Thursday, June 23, 2016

Start Your Own Eat Local Pie Shop

Aroma Pie Shop ~ Whalen, Minnesota ~ on the Root River Bike Trail

There is a pie shop on a lovely bike trail along the Root River in southeast Minnesota, near Lanesboro, which I have been to twice. It is pictured above. Each time I’ve been there I’ve thought what a perfect business model it is – great pies available to tourists during the summer biking season located along a nice Rails-to-Trails bicycle path. Bikes actually race to the shop like it’s a life or death matter to be first in line. They have around 30 pie choices and no one ever wants their choice to be – horrors – gone. If only every bike trail in the nation could have a pie shop like that one. The combination of exercise and eating pie is a feel-good winner.

Another favorite pie shop of mine, also associated with fall biking, is called the Pie Garden Cafe located near Arbor Lodge in Nebraska City, Nebraska. This shop, too, is rustic, quaint, and historical. Nebraska City, known for trees, is also known for apples. Who doesn't like carmel apple pie a la mode celebrated in the small town that founded Arbor Day?

A number of years ago, the WSJ covered the story of a Colton, California pie shop on its front page. They explained that people would stand in line at this shop for three hours prior to Thanksgiving, shoving each other and shouting, so that the owner had to hire a security guard. That's how popular Dorothy Pryor Rose’s bakery pies were. Some of her customers even scalped pies in the parking lot, selling $12 pies for $20.
Ms. Rose, who expects to take in $600,000 to $700,000 this year, says she regularly declines business because her facilities aren’t adequate to accommodate the demand....With more resources, Ms. Rose says she could avoid scenes like the time last year when a man came in and offered her $100 for the last remaining pecan pie, which had been reserved by another customer. She thought it over for a split second before telling him: “Sold, take your pie.”---WSJ
The WSJ reported that in other towns the shop names were different, but the popularity was the same. In Berkeley, it was Fat Apple's. In New York, Mommie Helen's was expected to sell 5,000 pies in the two days leading up to Thanksgiving.

There is a company growing by leaps and bounds named the 'Willamette Valley Pie Company' in Oregon. This month it expanded into a 67,000 square foot production facility. They buy 3 million pounds of fruit from regional growers each year, helping the local farmers. The company was grossing $500,000 in sales per year in 2005, and now, in 2016, it is grossing $10 million in sales. I love to see local businesses sprout up in farming regions, which increase the demand for healthy locally produced farm crops, and this is a perfect example.

photo credit: Pillsbury

Earlier this year, American Bakery reported that pie sales were up 21 percent in grocery store perimeters over the past 12 months.

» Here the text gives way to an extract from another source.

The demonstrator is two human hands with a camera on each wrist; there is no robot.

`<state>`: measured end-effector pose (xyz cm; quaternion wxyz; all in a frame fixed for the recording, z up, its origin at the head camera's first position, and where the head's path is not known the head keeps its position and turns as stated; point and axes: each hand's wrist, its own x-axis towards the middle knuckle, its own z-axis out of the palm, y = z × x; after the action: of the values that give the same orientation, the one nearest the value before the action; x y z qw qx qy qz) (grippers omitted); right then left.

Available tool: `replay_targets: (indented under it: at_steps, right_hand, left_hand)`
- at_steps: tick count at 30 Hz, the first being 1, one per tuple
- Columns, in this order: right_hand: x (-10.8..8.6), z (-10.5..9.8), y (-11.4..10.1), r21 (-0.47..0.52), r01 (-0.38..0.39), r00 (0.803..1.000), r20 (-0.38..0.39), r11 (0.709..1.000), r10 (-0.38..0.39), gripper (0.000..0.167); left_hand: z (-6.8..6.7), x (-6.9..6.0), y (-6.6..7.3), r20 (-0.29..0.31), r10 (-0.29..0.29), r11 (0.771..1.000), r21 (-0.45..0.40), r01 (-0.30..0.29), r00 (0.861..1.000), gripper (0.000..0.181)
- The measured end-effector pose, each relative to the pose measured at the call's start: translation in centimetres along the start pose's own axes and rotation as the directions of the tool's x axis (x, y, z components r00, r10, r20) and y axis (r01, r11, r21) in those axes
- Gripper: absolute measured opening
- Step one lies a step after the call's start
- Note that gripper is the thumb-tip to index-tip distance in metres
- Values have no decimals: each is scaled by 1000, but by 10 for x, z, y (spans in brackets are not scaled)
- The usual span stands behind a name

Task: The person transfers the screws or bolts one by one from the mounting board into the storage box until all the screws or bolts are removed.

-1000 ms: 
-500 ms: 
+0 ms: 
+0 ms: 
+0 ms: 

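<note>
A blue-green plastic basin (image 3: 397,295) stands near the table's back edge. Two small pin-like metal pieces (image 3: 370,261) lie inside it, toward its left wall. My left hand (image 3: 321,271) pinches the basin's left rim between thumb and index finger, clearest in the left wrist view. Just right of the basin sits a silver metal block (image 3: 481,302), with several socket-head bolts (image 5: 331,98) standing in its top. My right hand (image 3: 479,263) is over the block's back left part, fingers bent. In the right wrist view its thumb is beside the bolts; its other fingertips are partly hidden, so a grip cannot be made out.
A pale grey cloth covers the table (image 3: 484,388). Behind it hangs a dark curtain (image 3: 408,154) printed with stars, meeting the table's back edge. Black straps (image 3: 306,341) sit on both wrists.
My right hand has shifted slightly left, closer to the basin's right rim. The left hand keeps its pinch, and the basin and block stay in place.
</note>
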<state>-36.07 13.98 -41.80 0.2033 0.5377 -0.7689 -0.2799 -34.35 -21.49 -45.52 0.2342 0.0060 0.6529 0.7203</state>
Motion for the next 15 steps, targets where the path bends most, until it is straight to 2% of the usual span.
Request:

Pie sales are doing well!

Todd Hale LLC - Am.Bakers.org
Because I grew up on a Nebraska farm, I learned to make pies early on and I love making them. As desserts go, they are pretty healthy since they are made with fruit. These days I cut the sugar and fat in the recipes as much as possible and I try to use a "rainbow" variety of fruits, many which we grow on our 1/3 acre urban lot. The perennial fruits are easy to grow and at our house here in Colorado we have cherries, apples, plums, peaches, rhubarb, raspberries, currants, pumpkins, and gooseberries.

I've always thought it would be awesome to own a pie shop located along a bike trail in a rustic historical building, like the one in Minnesota pictured above. And I still think it's a great idea. Maybe someone who reads this will be inspired to try! If so, best of luck and please come back and let us know how it is going.